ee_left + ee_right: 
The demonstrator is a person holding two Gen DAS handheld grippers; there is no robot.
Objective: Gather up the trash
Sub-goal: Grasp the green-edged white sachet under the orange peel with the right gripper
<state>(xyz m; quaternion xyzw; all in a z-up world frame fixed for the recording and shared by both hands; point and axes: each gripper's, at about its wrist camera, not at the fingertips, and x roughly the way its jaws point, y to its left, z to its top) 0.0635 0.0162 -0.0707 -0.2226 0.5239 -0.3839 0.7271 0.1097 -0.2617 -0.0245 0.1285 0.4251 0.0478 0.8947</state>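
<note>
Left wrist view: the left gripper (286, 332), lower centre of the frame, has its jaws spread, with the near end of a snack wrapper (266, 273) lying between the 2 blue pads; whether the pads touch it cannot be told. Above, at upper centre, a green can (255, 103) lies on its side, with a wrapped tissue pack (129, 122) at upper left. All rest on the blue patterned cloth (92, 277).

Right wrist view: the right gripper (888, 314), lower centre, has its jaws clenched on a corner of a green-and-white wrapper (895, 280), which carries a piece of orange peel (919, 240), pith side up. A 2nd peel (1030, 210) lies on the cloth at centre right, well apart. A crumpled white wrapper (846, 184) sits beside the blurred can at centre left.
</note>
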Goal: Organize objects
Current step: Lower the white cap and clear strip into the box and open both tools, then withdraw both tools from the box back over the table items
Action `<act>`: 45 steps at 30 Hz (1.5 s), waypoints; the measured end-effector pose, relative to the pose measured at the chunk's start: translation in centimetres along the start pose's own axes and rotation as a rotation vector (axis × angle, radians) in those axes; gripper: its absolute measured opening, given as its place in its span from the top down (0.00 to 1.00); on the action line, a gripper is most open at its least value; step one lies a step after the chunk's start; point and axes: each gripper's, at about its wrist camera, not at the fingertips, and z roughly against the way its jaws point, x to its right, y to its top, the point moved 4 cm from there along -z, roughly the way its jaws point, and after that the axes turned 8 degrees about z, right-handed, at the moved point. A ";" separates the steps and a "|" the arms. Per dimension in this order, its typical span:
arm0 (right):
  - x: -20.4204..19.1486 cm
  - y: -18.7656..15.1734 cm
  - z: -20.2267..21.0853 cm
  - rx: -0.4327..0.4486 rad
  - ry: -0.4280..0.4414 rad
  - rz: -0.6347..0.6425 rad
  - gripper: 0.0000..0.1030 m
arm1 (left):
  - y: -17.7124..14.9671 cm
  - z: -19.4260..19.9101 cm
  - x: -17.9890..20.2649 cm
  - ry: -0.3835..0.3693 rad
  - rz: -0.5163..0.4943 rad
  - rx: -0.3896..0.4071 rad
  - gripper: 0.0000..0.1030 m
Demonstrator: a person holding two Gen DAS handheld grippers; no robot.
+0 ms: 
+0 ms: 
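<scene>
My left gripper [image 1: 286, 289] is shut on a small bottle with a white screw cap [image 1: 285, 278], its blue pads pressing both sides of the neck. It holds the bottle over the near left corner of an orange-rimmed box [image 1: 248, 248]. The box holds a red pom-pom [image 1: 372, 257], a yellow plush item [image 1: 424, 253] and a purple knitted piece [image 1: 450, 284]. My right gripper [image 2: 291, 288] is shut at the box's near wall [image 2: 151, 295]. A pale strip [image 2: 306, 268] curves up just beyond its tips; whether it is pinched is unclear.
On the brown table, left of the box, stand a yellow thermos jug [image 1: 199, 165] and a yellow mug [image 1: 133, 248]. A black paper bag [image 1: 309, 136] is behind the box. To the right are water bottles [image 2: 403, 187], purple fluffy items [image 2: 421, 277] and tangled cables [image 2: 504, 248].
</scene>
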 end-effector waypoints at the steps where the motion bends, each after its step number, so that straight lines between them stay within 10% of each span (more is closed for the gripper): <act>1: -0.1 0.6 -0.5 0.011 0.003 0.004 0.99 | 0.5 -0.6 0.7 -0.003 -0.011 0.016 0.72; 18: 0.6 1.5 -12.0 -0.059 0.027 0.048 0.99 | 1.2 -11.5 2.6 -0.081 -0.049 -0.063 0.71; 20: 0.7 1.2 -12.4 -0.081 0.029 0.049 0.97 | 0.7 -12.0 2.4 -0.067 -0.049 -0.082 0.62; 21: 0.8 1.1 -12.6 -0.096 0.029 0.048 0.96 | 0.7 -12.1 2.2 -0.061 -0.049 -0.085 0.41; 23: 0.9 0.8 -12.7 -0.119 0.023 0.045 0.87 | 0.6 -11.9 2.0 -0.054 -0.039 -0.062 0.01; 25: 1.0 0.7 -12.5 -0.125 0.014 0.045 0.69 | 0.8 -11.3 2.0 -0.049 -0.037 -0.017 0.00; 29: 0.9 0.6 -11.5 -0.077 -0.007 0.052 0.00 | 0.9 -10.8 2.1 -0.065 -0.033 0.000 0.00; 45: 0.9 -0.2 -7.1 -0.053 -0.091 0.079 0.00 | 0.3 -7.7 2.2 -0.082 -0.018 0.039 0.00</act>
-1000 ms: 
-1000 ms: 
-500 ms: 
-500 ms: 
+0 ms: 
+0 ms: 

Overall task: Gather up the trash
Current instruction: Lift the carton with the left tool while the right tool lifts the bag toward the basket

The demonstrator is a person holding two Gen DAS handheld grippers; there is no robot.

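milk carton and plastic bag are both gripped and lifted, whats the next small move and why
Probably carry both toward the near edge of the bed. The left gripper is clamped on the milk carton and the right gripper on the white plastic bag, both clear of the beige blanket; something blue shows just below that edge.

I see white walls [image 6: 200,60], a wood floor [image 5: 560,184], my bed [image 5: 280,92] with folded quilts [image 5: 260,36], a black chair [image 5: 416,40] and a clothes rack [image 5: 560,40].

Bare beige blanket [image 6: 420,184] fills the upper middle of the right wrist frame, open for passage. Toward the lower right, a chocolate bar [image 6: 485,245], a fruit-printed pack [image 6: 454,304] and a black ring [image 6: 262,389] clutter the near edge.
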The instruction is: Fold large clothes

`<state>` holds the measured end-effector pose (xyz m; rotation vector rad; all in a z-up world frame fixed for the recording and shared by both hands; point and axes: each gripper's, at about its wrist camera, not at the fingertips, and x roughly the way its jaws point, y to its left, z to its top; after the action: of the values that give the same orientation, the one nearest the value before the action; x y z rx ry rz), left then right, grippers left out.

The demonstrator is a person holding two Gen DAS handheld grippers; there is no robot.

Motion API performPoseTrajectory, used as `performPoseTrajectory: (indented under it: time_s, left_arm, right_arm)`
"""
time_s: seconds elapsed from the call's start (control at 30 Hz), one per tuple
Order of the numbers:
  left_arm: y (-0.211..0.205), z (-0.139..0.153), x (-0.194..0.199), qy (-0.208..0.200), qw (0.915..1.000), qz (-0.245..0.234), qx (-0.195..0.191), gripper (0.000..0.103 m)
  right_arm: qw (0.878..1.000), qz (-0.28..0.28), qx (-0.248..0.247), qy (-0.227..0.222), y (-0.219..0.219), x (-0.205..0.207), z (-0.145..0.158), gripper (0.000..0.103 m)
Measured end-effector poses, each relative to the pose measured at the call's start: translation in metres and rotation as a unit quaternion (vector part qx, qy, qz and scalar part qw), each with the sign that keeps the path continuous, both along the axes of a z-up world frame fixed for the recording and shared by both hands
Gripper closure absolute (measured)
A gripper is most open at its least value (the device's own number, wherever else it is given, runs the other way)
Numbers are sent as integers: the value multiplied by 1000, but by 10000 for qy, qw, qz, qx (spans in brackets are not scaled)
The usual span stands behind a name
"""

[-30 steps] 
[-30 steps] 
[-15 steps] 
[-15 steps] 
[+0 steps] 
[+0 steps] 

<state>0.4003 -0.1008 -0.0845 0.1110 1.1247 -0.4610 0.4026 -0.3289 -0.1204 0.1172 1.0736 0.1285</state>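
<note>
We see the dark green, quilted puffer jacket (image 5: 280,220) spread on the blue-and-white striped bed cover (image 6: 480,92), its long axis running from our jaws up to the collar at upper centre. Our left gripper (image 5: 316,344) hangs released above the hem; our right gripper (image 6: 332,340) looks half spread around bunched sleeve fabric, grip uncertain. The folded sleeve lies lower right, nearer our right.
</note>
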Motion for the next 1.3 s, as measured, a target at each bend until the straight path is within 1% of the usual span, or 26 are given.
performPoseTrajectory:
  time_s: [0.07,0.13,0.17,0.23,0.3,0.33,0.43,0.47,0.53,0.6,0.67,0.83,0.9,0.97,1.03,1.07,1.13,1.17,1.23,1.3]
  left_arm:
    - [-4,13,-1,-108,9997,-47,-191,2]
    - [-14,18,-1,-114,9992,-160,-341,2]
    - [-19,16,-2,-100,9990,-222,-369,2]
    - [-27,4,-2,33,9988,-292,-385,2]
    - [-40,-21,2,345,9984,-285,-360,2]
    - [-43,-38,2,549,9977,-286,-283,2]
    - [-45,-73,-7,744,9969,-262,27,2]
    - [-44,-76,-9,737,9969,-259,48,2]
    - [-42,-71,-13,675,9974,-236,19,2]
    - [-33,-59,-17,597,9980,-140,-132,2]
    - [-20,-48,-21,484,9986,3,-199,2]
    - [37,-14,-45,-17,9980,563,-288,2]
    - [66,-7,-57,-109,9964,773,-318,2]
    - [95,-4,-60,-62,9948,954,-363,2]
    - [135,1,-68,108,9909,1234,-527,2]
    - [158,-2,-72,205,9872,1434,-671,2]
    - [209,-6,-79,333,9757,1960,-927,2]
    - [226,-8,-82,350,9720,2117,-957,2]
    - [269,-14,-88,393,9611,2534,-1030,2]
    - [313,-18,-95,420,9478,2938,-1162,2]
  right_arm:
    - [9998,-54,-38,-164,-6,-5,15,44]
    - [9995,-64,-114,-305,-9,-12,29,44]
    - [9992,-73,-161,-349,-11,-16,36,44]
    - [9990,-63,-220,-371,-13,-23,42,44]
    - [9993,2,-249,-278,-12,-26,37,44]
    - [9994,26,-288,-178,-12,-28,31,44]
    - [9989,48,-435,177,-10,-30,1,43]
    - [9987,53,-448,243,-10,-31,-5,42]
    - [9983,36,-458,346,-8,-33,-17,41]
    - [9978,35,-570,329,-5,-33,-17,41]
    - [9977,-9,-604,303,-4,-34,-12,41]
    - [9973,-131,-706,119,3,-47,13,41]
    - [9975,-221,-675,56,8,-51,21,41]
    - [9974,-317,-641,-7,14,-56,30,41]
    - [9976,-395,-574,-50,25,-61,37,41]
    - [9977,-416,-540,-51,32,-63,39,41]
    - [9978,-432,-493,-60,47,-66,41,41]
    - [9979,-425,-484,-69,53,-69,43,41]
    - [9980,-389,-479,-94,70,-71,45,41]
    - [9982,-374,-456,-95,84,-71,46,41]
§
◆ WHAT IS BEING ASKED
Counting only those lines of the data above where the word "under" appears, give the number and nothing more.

◆ SOLUTION TO THE PROBLEM
2